CUDA language bindings – Part 3: Bindings

Python
Node.js (Javascript)
Java
Memory Management (in brief)
Summary

As I mentioned earlier, bindings reside in bindings/<lang> directories, and the structure within each is specific to the target language’s canonical representation of a package or module. The implementation of the bindings, however, follow a common template:

From the target language’s perspective, each native module is named binding and is subsequently consumed by a loader called mwe. This encapsulation allows us to:
- Hide the incidental complexity of searching for the binding on the file system, and loading it into the runtime.
- Make it convenient (and more productive) to write language-specific utilities in the target language itself.
- Make it easier to refine the public interface to the binding on a per target language basis. This could, for example, make it easier for users to integrate your native library in to 3rd party libraries (e.g. Numpy in python).
When you have multiple target languages, it can become burdensome to maintain high quality documentation for each as your module evolves. To make this easier, each binding has a collection of integration tests, some of which should be simple enough to be understood by users of the binding and serve as minimal working examples.
With CMake we can configure, build and test the bindings in an automated way that fits a single workflow. In our case, each build configuration is defined in bindings/<lang>/CMakeLists.txt.

Python

Since our single operation so far is only dealing with int primitives (and no objects per-se) and a 32-bit integer type is a natively supported type in most languages, the bindings should be relatively trivial. This is the case for Python.

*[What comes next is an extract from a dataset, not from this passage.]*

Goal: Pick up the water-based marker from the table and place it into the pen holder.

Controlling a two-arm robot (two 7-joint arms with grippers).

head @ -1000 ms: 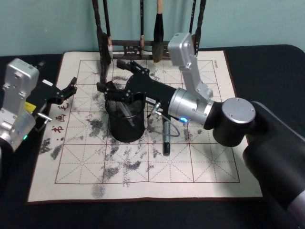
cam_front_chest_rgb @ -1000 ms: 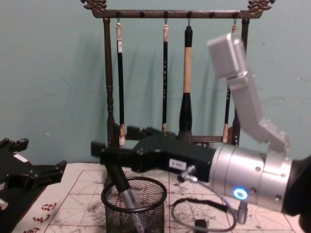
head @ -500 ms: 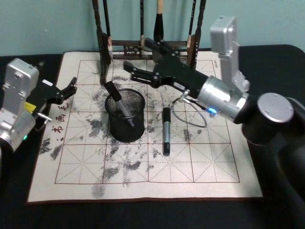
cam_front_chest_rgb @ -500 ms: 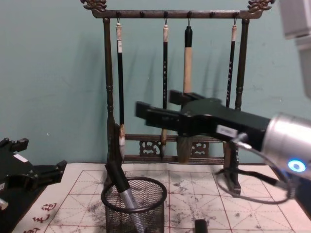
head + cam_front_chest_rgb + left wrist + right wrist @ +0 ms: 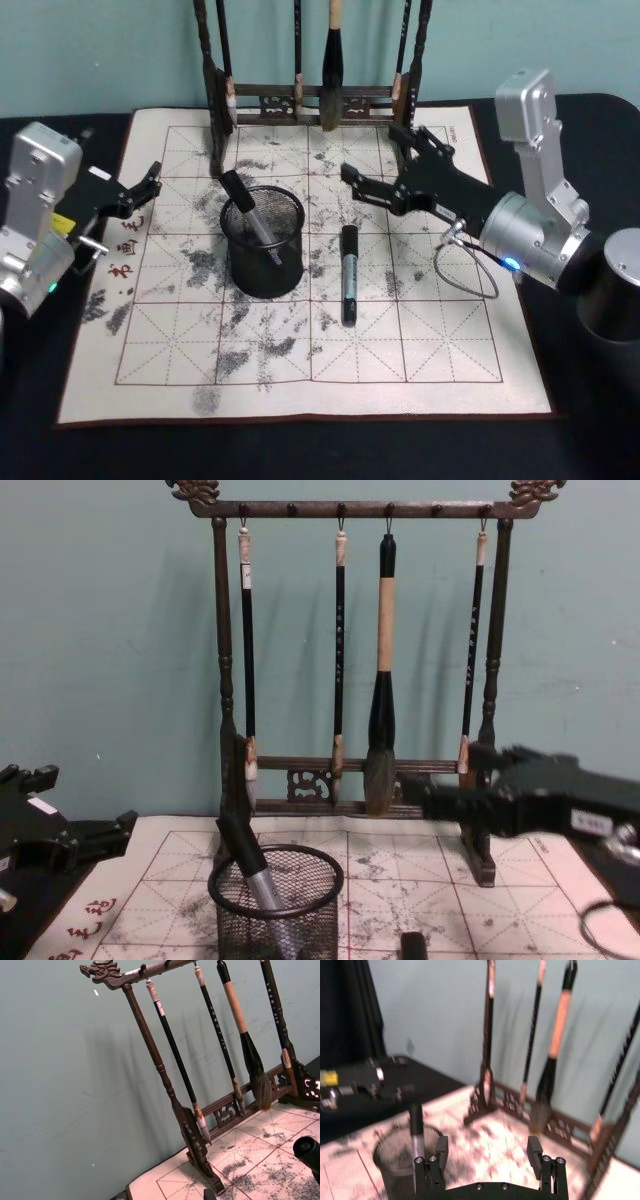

However, since our kernel operation returns maybe<int> instead of int, we need to either implement maybe<T> or find a substitute in each language. If our target language was say F# (which supports discriminated unions), Haskell (where Maybe and Either are built-in types) or Go (which doesn’t support exceptions) then it would feel natural (occasionally preferable) to use these analogous types and mechanisms (e.g. pattern matching, destructuring or multiple return values) to complement maybe<T>.

Instead, because exceptions and the try ..catch statement is the generally accepted way to deal with exceptional behavior in Python, Javascript and Java, we’ll use this idiom. To facilitate this, we’ll introduce custom type converters to handle this behavior transparently in each language.

Our python binding implementation, using pybind11, is similar to the one in the pybind11 documentation here; The difference being that we transparently convert the maybe<T> to T or throw an exception that will bubble up to Python.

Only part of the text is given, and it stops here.